The Delta variant of concern of SARS-CoV-2 has spread globally causing large outbreaks and resurgences of COVID-19 cases1-3. The emergence of Delta in the UK occurred on the background of a heterogeneous landscape of immunity and relaxation of non-pharmaceutical interventions4,5. Here we analyse 52,992 Delta genomes from England in combination with 93,649 global genomes to reconstruct the emergence of Delta, and quantify its introduction to and regional dissemination across England, in the context of changing travel and social restrictions. Through analysis of human movement, contact tracing, and virus genomic data, we find that the focus of geographic expansion of Delta shifted from India to a more global pattern in early May 2021. In England, Delta lineages were introduced >1,000 times and spread nationally as non-pharmaceutical interventions were relaxed. We find that hotel quarantine for travellers from India reduced onward transmission from importations;however the transmission chains that later dominated the Delta wave in England had been already seeded before restrictions were introduced. In England, increasing inter-regional travel drove Delta's nationwide dissemination, with some cities receiving >2,000 observable lineage introductions from other regions.

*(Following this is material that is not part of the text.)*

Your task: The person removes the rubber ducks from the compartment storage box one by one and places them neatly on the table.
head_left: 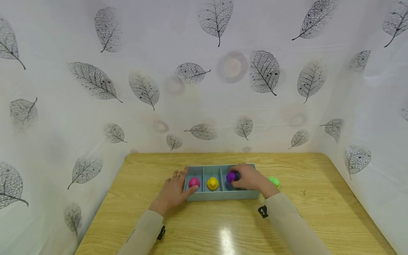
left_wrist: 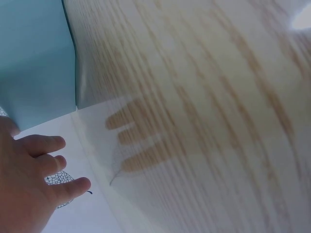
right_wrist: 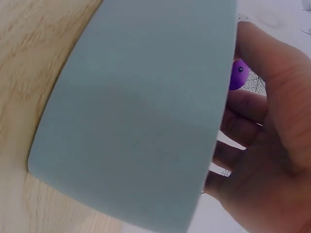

Subsequently, increased levels of local population mixing, not the number of importations, was associated with faster relative growth of Delta. Among US states, we find that regions that previously experienced large waves also had faster Delta growth rates, and a model including interactions between immunity and human behaviour could accurately predict the rise of Delta there. Delta's invasion dynamics depended on fine scale spatial heterogeneity in immunity and contact patterns and our findings will inform optimal spatial interventions to reduce transmission of current and future VOCs such as Omicron.

14.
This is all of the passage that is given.